Talking about problems with Secure Boot now John says, " With Secure Boot, new free software users must take an additional step to install free software operating systems. Because these operating systems do not have keys stored in every computer's firmware by default like Microsoft does, users will have to disable Secure Boot before booting the new system's installer. Proprietary software companies may present this requirement under the guise of "disable security on your computer," which will mislead new users into thinking free software is insecure."
This article was written in June of last year. Now the PC have shipped and we see that Microsoft did not do this thing John has feared. He should edit this post to reflect this truth. John really does sound like he has an axe to grind.
John continues, "It's also a problem because the Windows 8 Logo program currently mandates Restricted Boot on all ARM systems, which includes popular computer types like tablets and phones. It says that users must not be able to disable the boot restrictions or use their own signing keys. In addition to being unacceptable in its own right" which leads me into the article "Update on the effort to defeat Restricted Boot". Author Josh Gay says, " Think twice before purchasing Microsoft's new ARM-based tablet, especially if you are hoping to replace the new Windows RT operating system, with a free software operating system such as GNU/Linux or Android. These new devices ship with Restricted Boot, which prevents you from installing free software on the device."
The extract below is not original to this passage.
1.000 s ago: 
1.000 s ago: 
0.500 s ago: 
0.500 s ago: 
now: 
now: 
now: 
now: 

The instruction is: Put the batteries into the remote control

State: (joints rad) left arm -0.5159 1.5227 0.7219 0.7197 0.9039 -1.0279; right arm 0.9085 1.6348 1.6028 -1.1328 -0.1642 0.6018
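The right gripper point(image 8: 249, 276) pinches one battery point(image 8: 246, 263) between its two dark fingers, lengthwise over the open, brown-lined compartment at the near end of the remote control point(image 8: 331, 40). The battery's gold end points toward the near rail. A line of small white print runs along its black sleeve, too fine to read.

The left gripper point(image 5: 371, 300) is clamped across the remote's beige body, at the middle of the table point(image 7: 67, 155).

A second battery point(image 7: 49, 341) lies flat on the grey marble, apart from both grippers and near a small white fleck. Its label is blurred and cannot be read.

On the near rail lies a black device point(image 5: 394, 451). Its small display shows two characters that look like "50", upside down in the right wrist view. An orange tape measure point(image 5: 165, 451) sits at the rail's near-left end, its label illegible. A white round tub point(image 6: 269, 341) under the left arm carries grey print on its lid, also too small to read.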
He goes on to encourage people to sign the "Stand up for your freedom to install free software" statement which lobbies for OEM's not to use Secure Boot in a way in which it becomes Restricted Boot. They are mixing apples and oranges here. On the one hand we have hardware not made by Microsoft but has a Microsoft operating system. On the other hand we have a system made by Microsoft with both Microsoft's hardware and software.
I say So What. Big Fat Hairy Deal. All tablets and phones being shipped with Windows RT are Made by Microsoft such as Surface tablets. It's both proprietary hardware and software. In this case Microsoft is free to do whatever they want with their proprietary product. No one has the right to tell Microsoft how or what they can and cannot do with their own product. You can't change the operating system on your TV, microwave, pocket calculator or On Star system in your car. If the company doesn't want to allow you this luxury, it's their business and right to do so. Just don't buy a Microsoft tablet or phone and you'll be fine.
The attitudes in these articles are in my opinion not professional nor are they becoming to the author, The Free Software Foundation or the Linux/Free software communities as a whole. People, we can do better. Our communities demand that we do better.